Talks & Events
Astronomy and Astrophysics Colloquia - Usually Wednesdays, 3 PM, BSLC 115, unless otherwise specified. Reception starts at 4 PM in TAAC 71; persons with a disability who believe they may need assistance, please call the departmental secretary in advance at 773-702-8203 or email deptsecoddjob.uchicago.edu. See also the list of KICP Wednesday Colloquia which alternate with the Astronomy and Astrophysics Colloquia.
Current & Future Astronomy Colloquia
Past Astronomy Colloquia
Dwarf Galaxies: The Nexus of Dark Matter and Chemical Evolution
The Local Group's dwarf galaxies are near enough for exquisitely detailed, resolved stellar spectroscopy and diverse enough to conduct experiments on dark matter and chemical evolution. I have collected medium-resolution spectra for thousands of stars in many dwarf galaxies in the Local Group. Innovative techniques applied to these spectra recover velocities precise to a few km/s and detailed abundances precise to 0.1 dex. Although Milky Way satellites and field dwarf galaxies are different in many ways, their velocity dispersions show that both types of galaxy pose a serious challenge to cold dark matter. Both types also obey the same mass-metallicity relation despite the large diversity of star formation histories and detailed abundance ratios.

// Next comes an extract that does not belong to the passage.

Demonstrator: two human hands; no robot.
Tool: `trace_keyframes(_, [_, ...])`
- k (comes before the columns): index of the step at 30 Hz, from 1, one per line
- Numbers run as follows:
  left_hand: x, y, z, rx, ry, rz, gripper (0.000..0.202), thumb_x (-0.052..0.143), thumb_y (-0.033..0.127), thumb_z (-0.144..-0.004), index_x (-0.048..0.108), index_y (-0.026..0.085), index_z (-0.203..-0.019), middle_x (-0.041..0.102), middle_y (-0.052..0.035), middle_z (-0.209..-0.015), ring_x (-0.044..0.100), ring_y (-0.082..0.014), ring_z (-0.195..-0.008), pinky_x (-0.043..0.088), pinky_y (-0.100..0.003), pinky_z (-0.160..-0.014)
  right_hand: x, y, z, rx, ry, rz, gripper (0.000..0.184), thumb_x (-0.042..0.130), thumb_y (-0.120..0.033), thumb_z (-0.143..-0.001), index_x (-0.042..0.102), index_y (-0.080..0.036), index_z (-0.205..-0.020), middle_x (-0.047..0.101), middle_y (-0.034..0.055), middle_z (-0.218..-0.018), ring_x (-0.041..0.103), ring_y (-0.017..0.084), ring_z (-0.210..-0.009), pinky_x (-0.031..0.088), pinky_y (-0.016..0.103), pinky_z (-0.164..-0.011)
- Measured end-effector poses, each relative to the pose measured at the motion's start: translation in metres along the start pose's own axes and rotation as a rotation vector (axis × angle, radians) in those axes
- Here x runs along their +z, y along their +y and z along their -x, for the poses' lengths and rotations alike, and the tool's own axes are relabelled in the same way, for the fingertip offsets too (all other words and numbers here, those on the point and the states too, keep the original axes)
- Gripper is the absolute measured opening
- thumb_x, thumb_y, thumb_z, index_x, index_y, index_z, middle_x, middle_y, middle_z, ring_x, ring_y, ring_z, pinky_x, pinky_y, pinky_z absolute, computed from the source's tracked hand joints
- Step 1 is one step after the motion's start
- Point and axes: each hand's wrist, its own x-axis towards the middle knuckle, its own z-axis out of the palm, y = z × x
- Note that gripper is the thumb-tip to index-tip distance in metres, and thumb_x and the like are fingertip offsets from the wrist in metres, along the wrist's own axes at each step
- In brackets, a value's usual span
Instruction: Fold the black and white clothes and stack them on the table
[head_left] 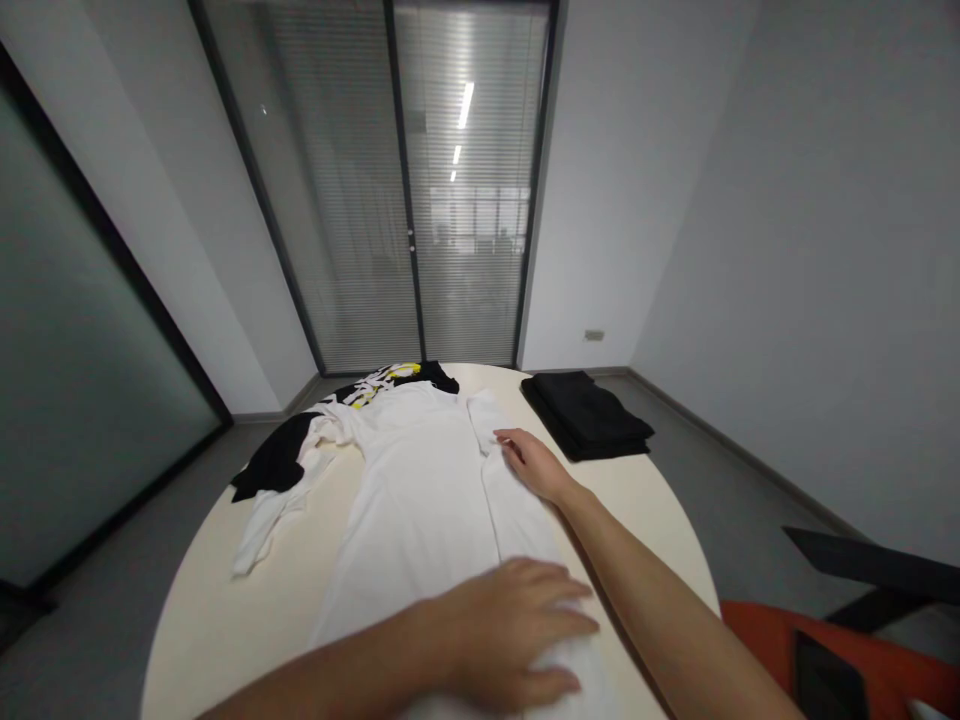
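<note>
A white long-sleeved shirt (420, 480) lies spread lengthwise on the round table (195, 620). Its left sleeve (274, 515) stretches out to the left, while a strip along the right side (517, 515) lies folded over the body. My right hand (536, 465) rests at that folded strip near the shoulder, fingers extended and slightly bent on the fabric. Closer to me, my left hand (517, 630) is over the lower part of the shirt with its fingers spread, a little blurred. Whether its palm touches the cloth, I cannot tell.
A black garment with white and yellow print (375, 383) lies rumpled at the table's back left, partly under the shirt. Folded black clothes (589, 412) are stacked at the back right. An orange chair (772, 640) stands right of the table; a glass partition (360, 200) is behind.
</note>
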Motion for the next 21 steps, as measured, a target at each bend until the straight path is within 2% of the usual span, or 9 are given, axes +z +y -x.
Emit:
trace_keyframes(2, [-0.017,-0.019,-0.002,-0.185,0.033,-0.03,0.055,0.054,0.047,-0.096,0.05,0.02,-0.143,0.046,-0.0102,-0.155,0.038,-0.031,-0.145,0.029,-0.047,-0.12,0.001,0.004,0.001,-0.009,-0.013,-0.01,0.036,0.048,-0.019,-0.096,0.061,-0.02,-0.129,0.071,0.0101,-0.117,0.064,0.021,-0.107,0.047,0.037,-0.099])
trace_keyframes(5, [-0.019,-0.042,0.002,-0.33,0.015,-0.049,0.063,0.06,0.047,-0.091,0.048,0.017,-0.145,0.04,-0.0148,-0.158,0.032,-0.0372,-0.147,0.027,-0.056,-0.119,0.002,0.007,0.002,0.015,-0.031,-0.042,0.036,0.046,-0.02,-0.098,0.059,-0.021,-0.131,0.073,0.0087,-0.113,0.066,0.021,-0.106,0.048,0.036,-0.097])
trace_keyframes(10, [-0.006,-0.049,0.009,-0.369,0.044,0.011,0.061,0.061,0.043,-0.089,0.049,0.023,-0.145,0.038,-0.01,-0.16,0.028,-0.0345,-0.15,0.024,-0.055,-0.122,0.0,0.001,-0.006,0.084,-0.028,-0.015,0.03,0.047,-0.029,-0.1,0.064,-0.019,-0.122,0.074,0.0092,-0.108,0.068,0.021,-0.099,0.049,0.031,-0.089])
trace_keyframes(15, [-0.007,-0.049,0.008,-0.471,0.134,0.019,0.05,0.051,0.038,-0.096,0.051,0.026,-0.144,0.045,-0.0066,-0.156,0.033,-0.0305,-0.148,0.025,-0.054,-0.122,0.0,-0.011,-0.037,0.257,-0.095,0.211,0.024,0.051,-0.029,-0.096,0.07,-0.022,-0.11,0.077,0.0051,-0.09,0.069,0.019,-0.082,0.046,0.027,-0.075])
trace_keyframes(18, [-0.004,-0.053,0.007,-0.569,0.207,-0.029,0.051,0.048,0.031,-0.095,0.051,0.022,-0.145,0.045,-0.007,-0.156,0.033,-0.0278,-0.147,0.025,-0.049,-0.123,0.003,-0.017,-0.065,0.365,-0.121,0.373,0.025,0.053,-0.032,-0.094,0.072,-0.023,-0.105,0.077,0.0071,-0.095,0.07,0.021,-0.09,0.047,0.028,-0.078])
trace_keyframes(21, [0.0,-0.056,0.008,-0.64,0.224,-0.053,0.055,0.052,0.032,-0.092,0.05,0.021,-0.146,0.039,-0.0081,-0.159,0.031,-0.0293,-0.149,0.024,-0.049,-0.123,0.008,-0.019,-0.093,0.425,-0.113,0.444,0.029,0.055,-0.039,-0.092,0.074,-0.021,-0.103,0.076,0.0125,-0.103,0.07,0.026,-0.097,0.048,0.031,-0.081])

From Reionization to Dark Matter with the Lyman-alpha Forest
Absorption lines in the spectra of distant quasars offer one of the most powerful probes of cosmic structure. The Lyman-alpha forest traces the baryons in the intergalactic medium (IGM) over several decades in scale. The properties of the baryons, in turn, reflect the ongoing interaction between luminous objects and the IGM, as well as the nature of dark matter itself. I will present recent results from a suite of projects focused on determining some of the most basic properties of the high-redshift IGM, including its temperature, ionization state, and small-scale density structure. These measurements are providing new insights into when and how the IGM was reionized, the properties of high-redshift galaxies, as well as the viability of warm dark matter. I will also discuss how upcoming IGM studies with current and next-generation facilities will advance our understanding of these and other topics.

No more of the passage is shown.